■ **YOUR INSTRUCTIONS**:
The required output is the stretch from the line containing "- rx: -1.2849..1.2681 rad" through the line containing "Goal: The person" in the records below, unaltered and with no pictures.

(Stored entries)
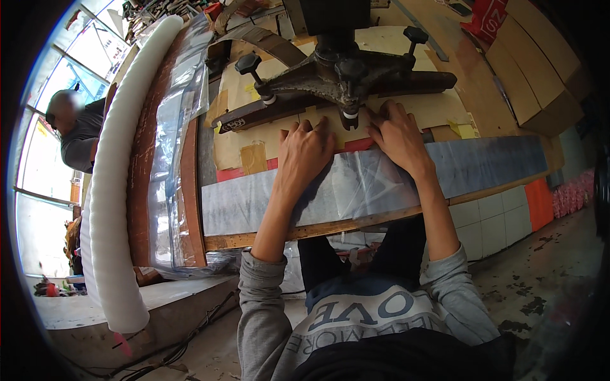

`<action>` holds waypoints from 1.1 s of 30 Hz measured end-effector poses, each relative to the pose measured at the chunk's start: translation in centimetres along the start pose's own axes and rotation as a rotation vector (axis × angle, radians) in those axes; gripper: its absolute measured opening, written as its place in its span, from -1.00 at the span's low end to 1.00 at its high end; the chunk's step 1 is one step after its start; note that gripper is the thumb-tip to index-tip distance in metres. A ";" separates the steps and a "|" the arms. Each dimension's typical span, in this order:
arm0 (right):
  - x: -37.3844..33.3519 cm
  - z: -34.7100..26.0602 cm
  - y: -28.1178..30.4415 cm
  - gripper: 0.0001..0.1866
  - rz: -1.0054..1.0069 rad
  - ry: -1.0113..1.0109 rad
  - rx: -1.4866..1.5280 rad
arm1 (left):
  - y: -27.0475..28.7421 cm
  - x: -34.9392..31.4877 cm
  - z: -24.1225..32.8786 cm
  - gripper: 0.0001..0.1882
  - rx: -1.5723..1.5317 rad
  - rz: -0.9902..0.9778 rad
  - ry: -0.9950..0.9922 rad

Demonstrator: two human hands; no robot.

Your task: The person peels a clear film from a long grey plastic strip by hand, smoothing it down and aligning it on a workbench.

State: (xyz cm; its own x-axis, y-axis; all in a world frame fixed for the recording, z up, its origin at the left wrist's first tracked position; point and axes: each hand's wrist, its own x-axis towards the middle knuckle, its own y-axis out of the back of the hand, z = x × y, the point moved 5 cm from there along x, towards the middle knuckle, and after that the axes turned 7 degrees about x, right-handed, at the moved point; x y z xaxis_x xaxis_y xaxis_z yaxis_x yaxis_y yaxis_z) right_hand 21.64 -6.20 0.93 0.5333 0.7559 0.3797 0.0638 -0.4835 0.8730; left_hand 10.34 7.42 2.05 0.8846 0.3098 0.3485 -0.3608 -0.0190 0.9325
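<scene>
A clear plastic sheet (372, 181) lies between my forearms, over the near side of the worktable, and runs up to my hands. My left hand (304, 151) bends its fingers over the sheet's far edge, beside a red strip (230, 173) on the pale board (259, 136). My right hand (399, 138) has its thumb and fingers bent at the sheet's other far corner. Just beyond both hands stands a dark metal press head (348, 73) with black knobs and a long bar. Its lower tip comes down between my hands. The fingertips are partly hidden.
A long roll of white foam (111, 184) stands at the left, next to stacked plastic sheeting (168, 159). Cardboard boxes (530, 70) sit at the right rear. The table's wooden front edge (229, 242) crosses before my legs. Another person (79, 130) is at the far left.
</scene>
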 end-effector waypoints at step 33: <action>-0.7 -0.9 0.5 -0.46 -0.075 -0.066 -0.032 | -1.1 0.6 -0.7 -0.56 0.011 -0.009 0.037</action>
State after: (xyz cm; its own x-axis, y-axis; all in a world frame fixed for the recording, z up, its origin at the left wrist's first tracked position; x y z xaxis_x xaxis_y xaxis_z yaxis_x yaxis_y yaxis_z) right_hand 20.53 -6.53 1.37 0.5824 0.7583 0.2929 0.0790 -0.4114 0.9080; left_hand 11.02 8.27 1.19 0.8763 0.3450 0.3363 -0.3490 -0.0267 0.9367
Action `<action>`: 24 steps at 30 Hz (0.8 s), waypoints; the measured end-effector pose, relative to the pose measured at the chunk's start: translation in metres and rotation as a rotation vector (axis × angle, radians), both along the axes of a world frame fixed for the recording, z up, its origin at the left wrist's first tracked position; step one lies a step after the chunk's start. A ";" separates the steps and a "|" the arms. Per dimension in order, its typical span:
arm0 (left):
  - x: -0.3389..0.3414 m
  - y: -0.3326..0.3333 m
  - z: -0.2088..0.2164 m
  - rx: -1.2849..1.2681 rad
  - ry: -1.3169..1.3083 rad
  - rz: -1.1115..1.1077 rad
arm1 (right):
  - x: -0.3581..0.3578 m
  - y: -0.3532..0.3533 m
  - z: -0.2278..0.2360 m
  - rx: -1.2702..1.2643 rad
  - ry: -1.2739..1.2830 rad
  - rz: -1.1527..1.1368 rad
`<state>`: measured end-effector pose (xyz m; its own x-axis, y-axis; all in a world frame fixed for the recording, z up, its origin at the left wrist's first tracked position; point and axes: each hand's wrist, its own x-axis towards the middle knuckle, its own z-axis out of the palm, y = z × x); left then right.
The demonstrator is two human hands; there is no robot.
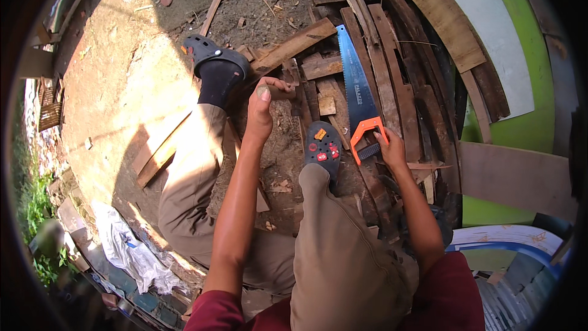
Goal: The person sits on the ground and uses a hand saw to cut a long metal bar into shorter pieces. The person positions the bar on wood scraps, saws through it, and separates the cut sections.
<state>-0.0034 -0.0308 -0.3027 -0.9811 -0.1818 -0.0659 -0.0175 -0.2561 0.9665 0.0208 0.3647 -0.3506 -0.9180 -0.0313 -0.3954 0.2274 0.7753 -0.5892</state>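
Note:
My right hand (393, 148) is closed round the orange handle (365, 136) of a handsaw. The saw's blue blade (356, 76) points away from me, its toothed edge facing left, above the wood scraps. My left hand (262, 110) is held out over the ground between my feet. Its thumb is up and its index finger reaches right, near a dark wood strip (300, 99); I see nothing held in it. Just beyond lies a longer brown plank (297, 46), slanting up to the right. A small pale wood block (326, 105) rests among the offcuts.
Long weathered boards (389, 67) are piled along the right. Behind them are a plywood strip (438, 9) and a green panel (520, 43). My dark clogs (323, 147) stand among scraps. Another plank (160, 153) lies left of my leg, and a white plastic sack (131, 248) lower left.

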 end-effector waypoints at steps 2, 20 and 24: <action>-0.004 -0.001 -0.002 -0.023 0.003 -0.034 | 0.002 0.006 -0.008 0.209 0.059 0.059; -0.053 0.018 0.016 0.129 -0.205 0.310 | -0.077 -0.122 -0.056 0.164 0.177 0.756; -0.077 0.010 0.030 0.156 -0.324 0.410 | -0.077 -0.124 -0.033 -0.123 0.173 0.593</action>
<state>-0.0801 -0.0212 -0.2729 -0.7567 -0.5094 -0.4098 -0.1766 -0.4442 0.8784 -0.0559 0.2402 -0.3839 -0.7809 -0.5905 -0.2037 -0.3273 0.6646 -0.6717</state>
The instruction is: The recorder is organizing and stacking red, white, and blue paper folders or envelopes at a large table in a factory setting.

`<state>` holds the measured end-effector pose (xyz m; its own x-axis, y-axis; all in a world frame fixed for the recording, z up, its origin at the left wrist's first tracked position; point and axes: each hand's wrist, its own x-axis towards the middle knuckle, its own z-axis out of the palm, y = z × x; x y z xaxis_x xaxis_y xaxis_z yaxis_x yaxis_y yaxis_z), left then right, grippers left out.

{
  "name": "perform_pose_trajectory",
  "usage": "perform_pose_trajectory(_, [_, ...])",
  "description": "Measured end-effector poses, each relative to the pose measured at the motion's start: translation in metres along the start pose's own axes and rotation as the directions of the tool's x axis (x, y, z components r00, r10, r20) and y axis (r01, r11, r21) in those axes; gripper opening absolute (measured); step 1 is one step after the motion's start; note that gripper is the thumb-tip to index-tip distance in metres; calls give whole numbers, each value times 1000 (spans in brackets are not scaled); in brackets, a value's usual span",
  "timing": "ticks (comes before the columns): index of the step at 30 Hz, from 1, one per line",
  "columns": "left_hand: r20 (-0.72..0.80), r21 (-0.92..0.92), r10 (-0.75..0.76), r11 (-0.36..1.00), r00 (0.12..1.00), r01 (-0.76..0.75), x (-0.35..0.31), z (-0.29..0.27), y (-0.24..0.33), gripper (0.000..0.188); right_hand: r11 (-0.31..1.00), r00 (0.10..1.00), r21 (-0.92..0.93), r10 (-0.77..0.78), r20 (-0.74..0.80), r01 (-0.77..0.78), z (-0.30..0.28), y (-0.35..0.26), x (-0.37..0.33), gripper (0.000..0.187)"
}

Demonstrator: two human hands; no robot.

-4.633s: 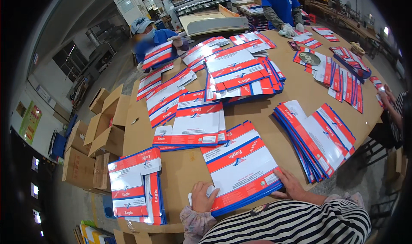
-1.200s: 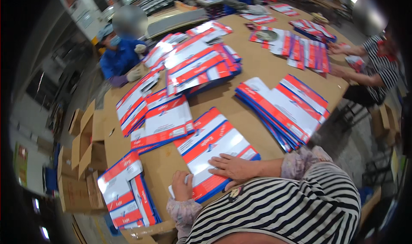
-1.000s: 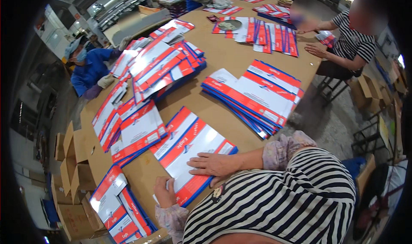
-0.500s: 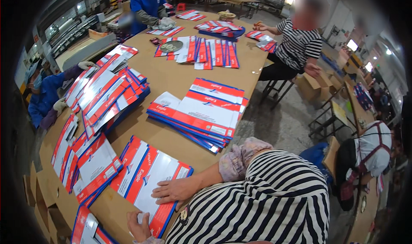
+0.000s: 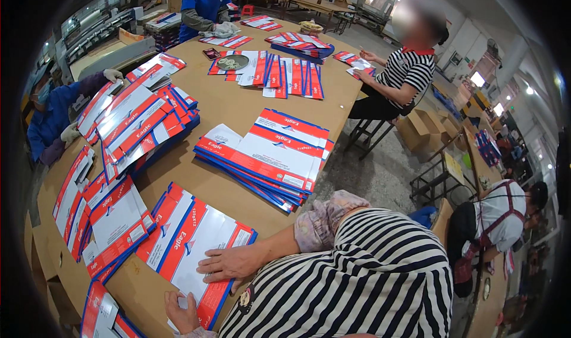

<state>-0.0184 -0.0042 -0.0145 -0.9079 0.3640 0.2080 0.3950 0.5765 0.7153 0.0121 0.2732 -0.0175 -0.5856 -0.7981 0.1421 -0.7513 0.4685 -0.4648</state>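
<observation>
Lower centre of the frame: a pile of flat cartons (image 5: 205, 234), red, white and blue, lies on the brown table (image 5: 238, 109) directly before me. My right hand (image 5: 229, 263) rests palm-down on its upper face, fingers extended and grasping nothing. My left hand (image 5: 183, 314), at the bottom edge, curls at the pile's near corner; whether its fingers grip the board I cannot tell. Uneven pressure from my right palm could, I judge, make the glossy top sheet slide and skew the pile; a hard push by my left fingers might crease that corner. Drift leftward could disturb the neighbouring stack (image 5: 122, 219), left of centre, close beside it.
</observation>
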Motion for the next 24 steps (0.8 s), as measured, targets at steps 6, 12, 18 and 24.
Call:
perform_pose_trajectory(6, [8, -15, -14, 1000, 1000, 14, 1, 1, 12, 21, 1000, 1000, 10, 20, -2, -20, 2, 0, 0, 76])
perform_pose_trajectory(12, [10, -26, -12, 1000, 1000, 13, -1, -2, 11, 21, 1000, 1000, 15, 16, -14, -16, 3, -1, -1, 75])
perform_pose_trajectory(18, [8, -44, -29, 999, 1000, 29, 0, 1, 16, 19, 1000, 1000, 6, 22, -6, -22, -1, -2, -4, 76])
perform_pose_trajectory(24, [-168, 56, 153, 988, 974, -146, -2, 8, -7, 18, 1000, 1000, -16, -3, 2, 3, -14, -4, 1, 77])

■ **RESPONSE TO THIS TASK**:
  - rx: -1.2849..1.2681 rad
  - ry: -1.3169..1.3083 rad
  - rz: -1.1115..1.1077 rad
arm1 (right):
  - x: -0.3581..0.3578 m
  - y: -0.3532..0.3533 m
  - z: -0.2278..0.2360 m
  - rx: -1.2702..1.2643 rad
  - ry: -1.2739..1.2830 rad
  - rz: -1.1527..1.1368 rad
`<state>`: measured end-effector pose (xyz m; its own x-axis, y-axis; all in a world frame fixed for the recording, z up, its origin at the left wrist's first tracked position; point and axes: each hand's wrist, its own x-axis towards the middle knuckle, its own z-axis out of the palm, y = z × x); left then right.
The demonstrator is two human hands; there is no robot.
Goal: The person sits on the ground and uses a hand saw to cut a long metal bar into shorter pieces. The person positions the bar on wood scraps, saws through it, and separates the cut sections.

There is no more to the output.